- _What the task requires_
In your copy of the data, include no pictures and alter nothing else.

- _Supplied data_

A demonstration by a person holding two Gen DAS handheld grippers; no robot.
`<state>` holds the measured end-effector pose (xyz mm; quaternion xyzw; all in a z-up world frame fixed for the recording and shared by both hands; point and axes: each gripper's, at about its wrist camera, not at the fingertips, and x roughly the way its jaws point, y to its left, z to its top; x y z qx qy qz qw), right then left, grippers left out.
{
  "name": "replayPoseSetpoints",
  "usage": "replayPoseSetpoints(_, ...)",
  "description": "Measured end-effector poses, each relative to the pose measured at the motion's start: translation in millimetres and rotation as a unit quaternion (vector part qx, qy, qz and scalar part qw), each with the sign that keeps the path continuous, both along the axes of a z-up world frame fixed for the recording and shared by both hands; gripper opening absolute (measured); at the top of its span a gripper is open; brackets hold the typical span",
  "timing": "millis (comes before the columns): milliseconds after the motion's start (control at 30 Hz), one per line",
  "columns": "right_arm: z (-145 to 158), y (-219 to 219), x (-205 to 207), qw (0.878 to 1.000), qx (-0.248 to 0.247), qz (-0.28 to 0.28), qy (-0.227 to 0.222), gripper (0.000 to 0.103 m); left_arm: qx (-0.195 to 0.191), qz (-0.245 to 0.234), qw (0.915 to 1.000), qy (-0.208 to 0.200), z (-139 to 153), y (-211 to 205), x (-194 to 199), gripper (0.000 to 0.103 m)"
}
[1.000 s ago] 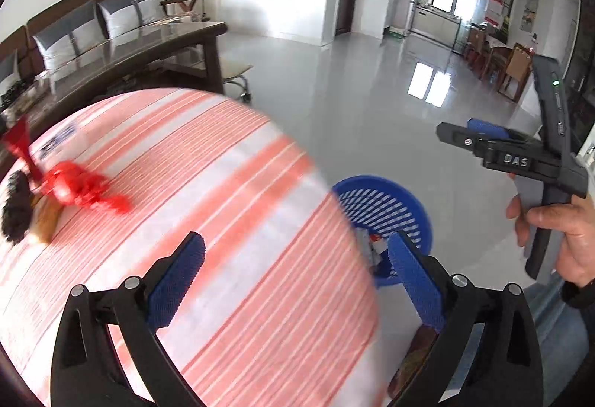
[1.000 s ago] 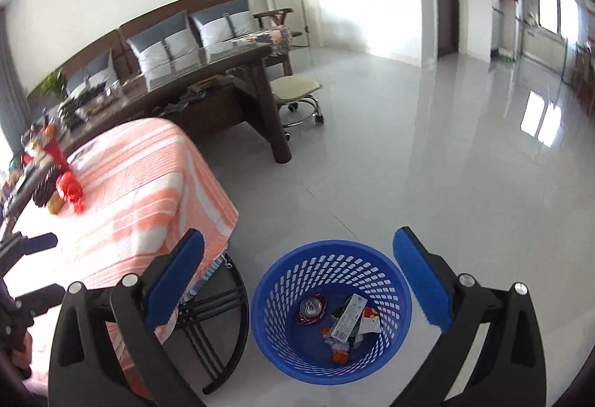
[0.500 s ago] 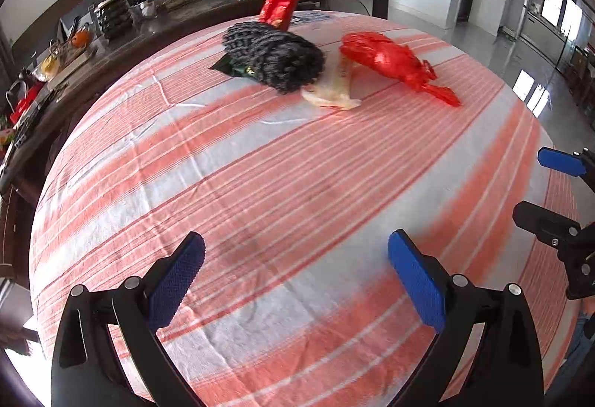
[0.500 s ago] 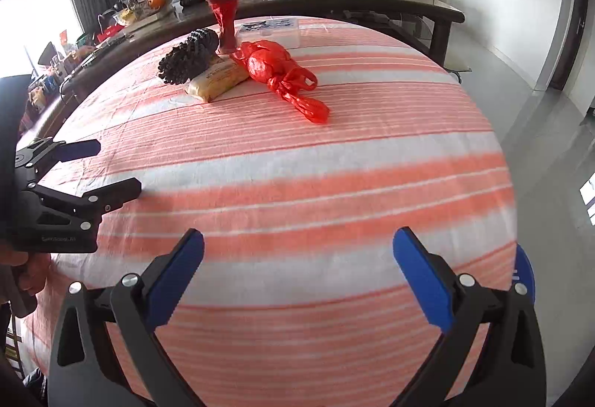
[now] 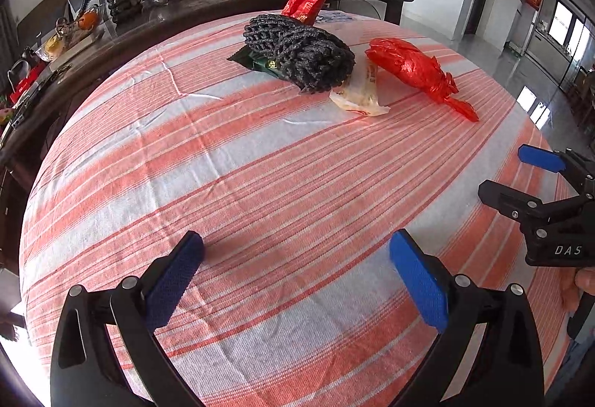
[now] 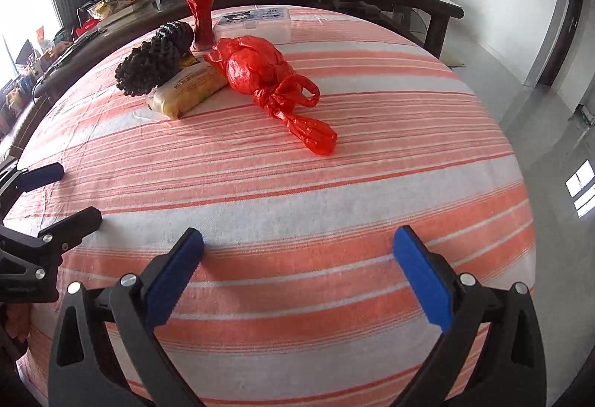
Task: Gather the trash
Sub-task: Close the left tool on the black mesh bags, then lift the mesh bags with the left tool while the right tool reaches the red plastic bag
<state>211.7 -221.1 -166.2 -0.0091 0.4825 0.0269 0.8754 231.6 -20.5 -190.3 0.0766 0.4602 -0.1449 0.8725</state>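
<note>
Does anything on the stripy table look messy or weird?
Yes. A knotted red plastic bag, a yellowish wrapper and a dark knitted bundle lie heaped together at the far side, and a red packet stands upright behind them.

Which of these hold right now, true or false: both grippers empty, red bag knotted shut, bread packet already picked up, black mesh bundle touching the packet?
1. Both the left gripper and right gripper are open and empty. True.
2. The red plastic bag is knotted shut. True.
3. The bread packet is held in a gripper. False: it lies on the striped tablecloth.
4. The black mesh bundle lies apart from the packet. False: they touch.
</note>
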Motion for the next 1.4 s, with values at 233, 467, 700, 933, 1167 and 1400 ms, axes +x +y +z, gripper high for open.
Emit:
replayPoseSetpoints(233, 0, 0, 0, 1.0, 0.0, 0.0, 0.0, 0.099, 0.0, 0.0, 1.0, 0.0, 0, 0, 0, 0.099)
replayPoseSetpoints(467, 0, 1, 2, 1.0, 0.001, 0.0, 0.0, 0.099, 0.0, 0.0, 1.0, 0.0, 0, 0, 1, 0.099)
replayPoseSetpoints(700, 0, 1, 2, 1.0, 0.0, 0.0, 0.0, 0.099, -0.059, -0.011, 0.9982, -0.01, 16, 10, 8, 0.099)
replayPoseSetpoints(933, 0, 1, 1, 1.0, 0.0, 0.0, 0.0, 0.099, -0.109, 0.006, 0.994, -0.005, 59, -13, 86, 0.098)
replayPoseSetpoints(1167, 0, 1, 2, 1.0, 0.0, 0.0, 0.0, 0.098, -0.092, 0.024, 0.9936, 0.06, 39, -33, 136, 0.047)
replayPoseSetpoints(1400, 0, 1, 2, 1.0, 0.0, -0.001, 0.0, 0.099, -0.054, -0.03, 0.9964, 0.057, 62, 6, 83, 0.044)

- _Solution to this exercise_
A demonstration by a person holding two Gen DAS handheld grippers; no robot.
`<state>` holds the measured end-effector pose (xyz mm; quaternion xyzw; all in a z-up world frame fixed for the recording and shared by both hands; point and axes: each gripper's, at about its wrist camera, not at the fingertips, and x roughly the way its jaws point, y to its left, z to its top; x y z qx qy qz qw), right then left, grippers left out.
{
  "name": "replayPoseSetpoints",
  "usage": "replayPoseSetpoints(_, ...)",
  "description": "Measured end-effector poses, each relative to the pose measured at the motion's start: translation in millimetres and rotation as a unit quaternion (vector part qx, qy, qz and scalar part qw), each with the sign that keeps the path continuous, both along the axes of a z-up world frame fixed for the recording and shared by both hands; gripper opening absolute (measured); at the top of its span a gripper is open; brackets hold the typical span",
  "timing": "millis (comes before the columns): milliseconds after the motion's start (control at 30 Hz), one per line",
  "columns": "right_arm: z (-145 to 158), y (-219 to 219), x (-205 to 207), qw (0.878 to 1.000), qx (-0.248 to 0.247), qz (-0.28 to 0.28), qy (-0.227 to 0.222), gripper (0.000 to 0.103 m); left_arm: qx (-0.195 to 0.191), qz (-0.245 to 0.234), qw (0.915 to 1.000), qy (-0.208 to 0.200), z (-139 to 153), y (-211 to 205), x (-194 to 199), gripper (0.000 to 0.103 m)"
}
[1.000 s ago] 
[1.000 s ago] 
[0.500 s ago] 
[0.500 s ago] 
[now] 
[now] 
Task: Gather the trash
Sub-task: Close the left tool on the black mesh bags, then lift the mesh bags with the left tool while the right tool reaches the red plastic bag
<state>211.7 -221.1 -166.2 -0.0091 0.4825 0.0269 0.8754 231.6 -20.5 -190.3 0.0766 0.4602 -0.1449 0.8725</state>
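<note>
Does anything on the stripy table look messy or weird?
Yes. A knotted red plastic bag, a yellowish wrapper and a dark knitted bundle lie heaped together at the far side, and a red packet stands upright behind them.

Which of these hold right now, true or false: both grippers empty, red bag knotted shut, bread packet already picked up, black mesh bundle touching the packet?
1. Both the left gripper and right gripper are open and empty. True.
2. The red plastic bag is knotted shut. True.
3. The bread packet is held in a gripper. False: it lies on the striped tablecloth.
4. The black mesh bundle lies apart from the packet. False: they touch.
</note>
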Motion for the next 1.4 s, with values at 233, 467, 700, 933, 1167 and 1400 ms, axes +x +y +z, gripper high for open.
Emit:
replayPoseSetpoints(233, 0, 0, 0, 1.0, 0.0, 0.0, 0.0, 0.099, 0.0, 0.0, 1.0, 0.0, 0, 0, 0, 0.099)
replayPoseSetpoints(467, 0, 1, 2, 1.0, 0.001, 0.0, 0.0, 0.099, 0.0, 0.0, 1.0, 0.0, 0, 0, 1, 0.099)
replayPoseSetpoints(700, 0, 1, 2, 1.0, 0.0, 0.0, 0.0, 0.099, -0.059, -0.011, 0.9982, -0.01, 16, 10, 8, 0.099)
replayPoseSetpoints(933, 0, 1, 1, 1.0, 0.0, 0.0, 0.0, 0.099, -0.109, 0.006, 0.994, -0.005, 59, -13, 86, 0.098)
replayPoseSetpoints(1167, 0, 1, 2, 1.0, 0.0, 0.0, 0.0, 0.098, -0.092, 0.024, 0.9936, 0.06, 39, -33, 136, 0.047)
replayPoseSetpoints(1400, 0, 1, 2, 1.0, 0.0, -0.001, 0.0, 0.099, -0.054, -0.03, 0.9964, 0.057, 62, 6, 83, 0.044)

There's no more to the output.